• WORK ITEM
Stop after the line containing "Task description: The"; retype every line of the data before it exactly, starting from the first.

• SUPPLIED INFORMATION
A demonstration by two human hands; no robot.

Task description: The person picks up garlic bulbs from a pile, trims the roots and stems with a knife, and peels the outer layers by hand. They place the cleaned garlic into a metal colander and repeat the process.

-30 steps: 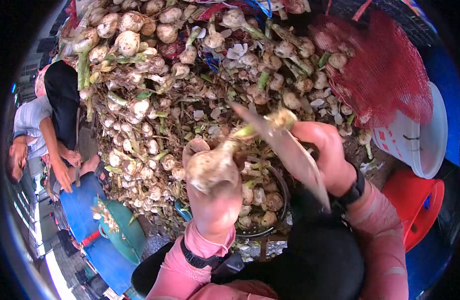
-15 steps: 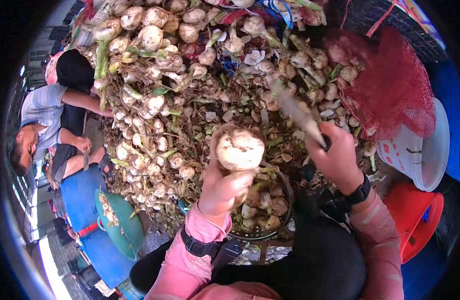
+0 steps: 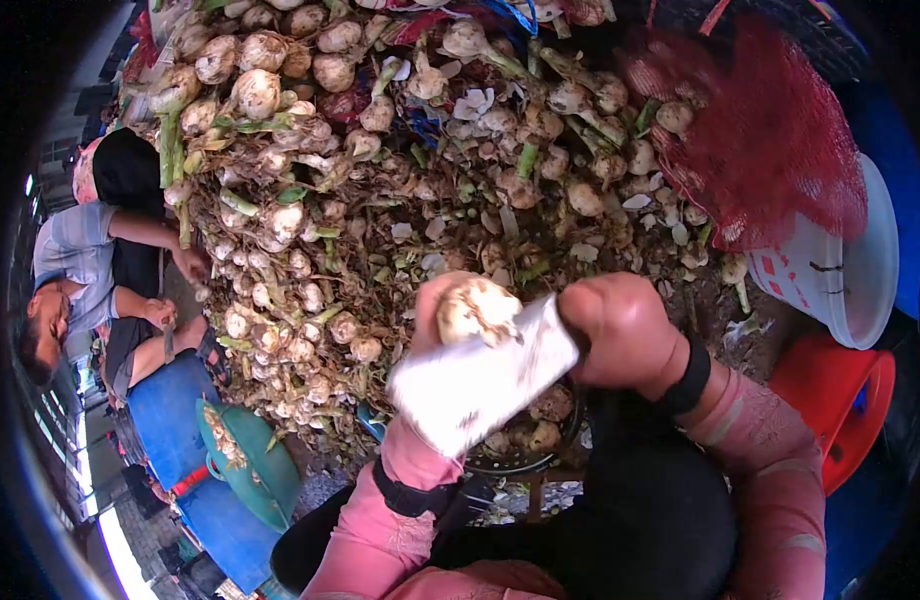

• EXERCISE SOLUTION
A demonstration by two human hands; no robot.

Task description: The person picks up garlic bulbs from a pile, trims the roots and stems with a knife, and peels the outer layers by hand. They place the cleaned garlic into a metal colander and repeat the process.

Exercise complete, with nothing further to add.